Institute of Mathematical Statistics | Sound the Gong: Data Science Realism

November 15, 2025

Ruobin Gong writes in praise of Bin Yu and Rebecca Barter’s Veridical Data Science, which she used to modernize a course:

As any seasoned instructor could attest, there is a certain kind of comfort to teaching a course on repeat. We know the lay of the land like the back of our hand. Where, on the quest for knowledge, lie the twists and turns, the rough terrain, and the scenic viewpoints for unexpected delights. We know what excites our students, as well as when to slow down our pace and give them time to soak it all in. It doesn’t hurt that we already have a thick deck of notes meticulously tailored to our teaching style, with every page bearing witness to our (let’s admit it) impeccable taste in the subject matter. On the very last day of every semester, we package up the material, tuck it neatly into a corner of our computers like stowing a piece of cake in the fridge, savoring a sweetness that is bound to linger until the moment of return.

But cakes might spoil. Sometimes faster than we would like.
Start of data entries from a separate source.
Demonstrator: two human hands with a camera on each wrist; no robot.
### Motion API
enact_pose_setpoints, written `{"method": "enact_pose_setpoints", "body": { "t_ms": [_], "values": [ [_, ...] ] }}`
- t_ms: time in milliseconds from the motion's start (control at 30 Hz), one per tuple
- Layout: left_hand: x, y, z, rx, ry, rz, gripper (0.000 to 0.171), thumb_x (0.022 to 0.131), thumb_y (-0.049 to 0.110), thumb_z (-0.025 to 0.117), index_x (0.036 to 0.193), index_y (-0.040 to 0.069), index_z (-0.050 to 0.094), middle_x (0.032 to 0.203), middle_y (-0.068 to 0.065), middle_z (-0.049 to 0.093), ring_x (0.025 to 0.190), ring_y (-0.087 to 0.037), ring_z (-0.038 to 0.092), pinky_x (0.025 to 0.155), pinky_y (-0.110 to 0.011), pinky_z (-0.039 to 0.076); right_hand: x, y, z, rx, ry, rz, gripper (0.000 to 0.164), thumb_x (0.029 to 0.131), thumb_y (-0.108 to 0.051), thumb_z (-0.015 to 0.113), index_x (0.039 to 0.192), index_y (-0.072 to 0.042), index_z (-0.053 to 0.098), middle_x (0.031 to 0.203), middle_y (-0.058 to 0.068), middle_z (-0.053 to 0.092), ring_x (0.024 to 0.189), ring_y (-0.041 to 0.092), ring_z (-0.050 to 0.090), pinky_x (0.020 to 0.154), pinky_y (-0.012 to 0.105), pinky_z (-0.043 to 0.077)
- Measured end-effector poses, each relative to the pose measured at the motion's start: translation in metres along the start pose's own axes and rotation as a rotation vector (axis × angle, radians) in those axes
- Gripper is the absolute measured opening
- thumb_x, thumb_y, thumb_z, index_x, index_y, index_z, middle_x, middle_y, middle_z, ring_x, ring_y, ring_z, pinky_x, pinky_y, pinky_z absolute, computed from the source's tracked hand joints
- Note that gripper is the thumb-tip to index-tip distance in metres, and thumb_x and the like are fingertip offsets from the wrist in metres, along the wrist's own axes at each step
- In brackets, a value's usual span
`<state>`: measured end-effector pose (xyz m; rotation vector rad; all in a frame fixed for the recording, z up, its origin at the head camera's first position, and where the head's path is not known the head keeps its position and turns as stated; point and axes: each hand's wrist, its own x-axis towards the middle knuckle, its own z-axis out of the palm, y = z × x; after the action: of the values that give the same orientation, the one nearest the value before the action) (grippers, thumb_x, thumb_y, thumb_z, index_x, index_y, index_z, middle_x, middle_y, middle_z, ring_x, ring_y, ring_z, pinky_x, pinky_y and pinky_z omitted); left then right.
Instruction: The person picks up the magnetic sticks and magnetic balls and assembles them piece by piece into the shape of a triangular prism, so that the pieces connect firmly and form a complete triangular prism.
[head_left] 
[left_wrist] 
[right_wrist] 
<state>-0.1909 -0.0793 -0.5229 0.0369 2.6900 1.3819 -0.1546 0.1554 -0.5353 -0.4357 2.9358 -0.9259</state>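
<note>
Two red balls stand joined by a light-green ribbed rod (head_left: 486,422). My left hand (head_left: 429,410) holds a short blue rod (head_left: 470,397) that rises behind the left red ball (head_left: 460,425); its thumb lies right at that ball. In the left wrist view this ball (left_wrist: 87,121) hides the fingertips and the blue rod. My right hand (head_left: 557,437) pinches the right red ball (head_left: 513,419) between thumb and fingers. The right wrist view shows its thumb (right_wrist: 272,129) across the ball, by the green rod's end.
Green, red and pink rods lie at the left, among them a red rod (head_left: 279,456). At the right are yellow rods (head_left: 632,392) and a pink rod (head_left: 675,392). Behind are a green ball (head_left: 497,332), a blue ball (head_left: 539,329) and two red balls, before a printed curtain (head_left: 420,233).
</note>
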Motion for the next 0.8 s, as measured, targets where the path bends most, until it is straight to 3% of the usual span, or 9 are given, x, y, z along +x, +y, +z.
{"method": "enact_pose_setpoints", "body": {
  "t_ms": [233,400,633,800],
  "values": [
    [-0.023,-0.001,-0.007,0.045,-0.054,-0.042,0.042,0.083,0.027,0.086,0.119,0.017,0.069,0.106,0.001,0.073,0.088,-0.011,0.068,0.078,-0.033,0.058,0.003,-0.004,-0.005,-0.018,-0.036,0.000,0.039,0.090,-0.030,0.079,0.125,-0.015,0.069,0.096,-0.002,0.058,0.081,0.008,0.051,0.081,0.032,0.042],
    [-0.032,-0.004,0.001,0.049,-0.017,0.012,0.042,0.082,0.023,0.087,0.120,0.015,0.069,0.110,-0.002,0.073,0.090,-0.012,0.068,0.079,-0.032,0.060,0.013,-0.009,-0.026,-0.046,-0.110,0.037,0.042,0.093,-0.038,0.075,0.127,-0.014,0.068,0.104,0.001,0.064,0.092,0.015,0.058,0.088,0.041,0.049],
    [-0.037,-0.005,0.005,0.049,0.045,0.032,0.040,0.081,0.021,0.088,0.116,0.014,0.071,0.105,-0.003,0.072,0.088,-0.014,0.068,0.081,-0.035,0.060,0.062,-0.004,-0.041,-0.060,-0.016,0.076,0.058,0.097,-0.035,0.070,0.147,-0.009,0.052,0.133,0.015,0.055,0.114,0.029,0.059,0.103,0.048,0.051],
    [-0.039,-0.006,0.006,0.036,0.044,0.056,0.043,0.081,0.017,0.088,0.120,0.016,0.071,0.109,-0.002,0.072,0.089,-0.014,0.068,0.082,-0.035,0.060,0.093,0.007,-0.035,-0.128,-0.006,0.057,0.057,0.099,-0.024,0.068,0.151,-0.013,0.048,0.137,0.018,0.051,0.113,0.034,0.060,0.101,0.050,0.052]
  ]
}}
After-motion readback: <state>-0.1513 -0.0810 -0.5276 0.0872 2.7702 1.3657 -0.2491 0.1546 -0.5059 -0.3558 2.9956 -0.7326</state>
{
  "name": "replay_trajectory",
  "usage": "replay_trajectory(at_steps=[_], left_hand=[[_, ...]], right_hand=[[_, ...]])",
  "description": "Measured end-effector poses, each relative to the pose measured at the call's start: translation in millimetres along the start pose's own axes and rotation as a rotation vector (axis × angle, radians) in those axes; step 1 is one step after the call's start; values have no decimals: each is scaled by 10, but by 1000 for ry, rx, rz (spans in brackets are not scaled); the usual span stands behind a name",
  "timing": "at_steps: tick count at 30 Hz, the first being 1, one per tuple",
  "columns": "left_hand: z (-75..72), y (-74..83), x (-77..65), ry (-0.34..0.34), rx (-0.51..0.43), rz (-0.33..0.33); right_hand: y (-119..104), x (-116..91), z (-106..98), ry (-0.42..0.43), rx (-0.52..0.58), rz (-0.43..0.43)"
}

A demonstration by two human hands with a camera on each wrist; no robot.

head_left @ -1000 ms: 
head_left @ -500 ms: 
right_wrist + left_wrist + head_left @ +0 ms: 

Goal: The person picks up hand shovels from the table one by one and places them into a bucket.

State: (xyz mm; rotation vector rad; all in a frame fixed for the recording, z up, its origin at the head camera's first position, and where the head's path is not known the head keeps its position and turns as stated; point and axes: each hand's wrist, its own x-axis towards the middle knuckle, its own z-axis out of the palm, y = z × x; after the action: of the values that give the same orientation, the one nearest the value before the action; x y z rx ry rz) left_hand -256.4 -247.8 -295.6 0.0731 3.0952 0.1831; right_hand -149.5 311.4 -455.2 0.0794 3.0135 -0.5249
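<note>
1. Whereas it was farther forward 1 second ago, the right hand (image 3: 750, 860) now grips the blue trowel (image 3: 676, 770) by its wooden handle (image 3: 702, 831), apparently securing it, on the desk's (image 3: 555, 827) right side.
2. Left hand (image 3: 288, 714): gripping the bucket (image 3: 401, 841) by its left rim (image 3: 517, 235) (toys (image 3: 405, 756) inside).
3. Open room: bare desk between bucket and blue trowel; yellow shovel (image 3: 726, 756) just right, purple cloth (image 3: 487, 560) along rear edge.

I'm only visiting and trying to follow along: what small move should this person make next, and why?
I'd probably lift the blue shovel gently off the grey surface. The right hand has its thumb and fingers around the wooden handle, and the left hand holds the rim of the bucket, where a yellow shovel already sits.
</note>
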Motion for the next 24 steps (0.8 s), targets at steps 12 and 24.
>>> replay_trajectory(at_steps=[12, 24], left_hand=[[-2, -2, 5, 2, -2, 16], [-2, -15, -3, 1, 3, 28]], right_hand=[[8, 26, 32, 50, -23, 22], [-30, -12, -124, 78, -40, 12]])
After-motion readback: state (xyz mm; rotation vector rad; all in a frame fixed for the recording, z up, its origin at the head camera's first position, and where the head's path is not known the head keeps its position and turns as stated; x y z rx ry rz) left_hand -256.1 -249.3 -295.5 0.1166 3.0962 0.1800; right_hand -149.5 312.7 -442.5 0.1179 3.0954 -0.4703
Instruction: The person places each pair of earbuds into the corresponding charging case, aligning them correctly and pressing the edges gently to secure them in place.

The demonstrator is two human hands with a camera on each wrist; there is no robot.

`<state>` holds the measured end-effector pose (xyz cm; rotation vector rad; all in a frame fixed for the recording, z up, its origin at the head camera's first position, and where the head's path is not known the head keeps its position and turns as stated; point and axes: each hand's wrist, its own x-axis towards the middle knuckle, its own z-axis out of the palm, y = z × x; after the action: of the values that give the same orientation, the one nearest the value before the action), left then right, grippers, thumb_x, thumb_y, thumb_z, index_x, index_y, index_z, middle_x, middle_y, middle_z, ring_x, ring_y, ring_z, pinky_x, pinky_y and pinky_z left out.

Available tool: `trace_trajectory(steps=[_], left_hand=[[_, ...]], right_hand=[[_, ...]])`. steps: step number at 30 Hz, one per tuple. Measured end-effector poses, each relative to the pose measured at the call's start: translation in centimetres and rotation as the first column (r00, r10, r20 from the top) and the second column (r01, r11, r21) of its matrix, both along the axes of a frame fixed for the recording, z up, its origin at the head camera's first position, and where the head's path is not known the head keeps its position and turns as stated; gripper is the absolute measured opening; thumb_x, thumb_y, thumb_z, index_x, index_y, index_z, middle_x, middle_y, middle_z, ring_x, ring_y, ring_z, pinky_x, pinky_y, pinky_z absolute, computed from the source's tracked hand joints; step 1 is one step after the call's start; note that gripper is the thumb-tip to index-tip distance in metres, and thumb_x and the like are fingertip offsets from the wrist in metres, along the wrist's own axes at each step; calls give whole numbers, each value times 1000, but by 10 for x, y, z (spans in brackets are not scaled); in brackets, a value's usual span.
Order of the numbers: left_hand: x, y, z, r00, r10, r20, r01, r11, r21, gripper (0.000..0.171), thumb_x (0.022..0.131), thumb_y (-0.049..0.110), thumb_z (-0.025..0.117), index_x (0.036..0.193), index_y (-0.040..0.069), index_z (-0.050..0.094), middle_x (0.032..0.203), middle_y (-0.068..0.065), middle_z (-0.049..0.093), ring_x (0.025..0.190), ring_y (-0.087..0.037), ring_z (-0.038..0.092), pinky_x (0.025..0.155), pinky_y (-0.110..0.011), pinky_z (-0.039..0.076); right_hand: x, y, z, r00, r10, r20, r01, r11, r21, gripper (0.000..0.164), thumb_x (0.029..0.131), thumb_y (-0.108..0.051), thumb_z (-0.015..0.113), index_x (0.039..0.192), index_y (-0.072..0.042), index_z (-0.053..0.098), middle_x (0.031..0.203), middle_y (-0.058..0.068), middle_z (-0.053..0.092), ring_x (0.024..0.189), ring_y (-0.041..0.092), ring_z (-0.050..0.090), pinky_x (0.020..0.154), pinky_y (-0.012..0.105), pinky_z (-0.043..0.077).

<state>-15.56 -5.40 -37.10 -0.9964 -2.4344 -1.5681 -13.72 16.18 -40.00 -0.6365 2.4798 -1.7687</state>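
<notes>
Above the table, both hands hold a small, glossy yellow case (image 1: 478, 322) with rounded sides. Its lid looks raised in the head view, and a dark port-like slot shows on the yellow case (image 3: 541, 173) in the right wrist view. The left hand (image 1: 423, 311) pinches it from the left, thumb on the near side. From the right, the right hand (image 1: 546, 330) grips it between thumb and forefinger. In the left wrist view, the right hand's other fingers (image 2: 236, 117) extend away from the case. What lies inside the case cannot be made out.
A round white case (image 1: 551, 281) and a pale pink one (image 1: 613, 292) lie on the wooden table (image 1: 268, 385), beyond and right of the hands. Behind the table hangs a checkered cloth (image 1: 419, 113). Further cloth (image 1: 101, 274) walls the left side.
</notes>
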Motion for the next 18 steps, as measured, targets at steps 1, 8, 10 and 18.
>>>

Last fall I was assigned to teach a course on regression and time series, a foundational course to Rutgers Statistics’ professional Master of Data Science program. The course occupies a special place in my heart because it was the first course that I ever taught. After inheriting it from a senior colleague in 2018, I repeated it three times before passing the baton. Though it’s been a few years, the assignment instantly reinvigorated all the fond memories, cloaked in an aura of excitement that characteristically belonged to a newly minted junior faculty who had her mind set on pouring her knowledge and passion into the mission of training the next generation of data scientists.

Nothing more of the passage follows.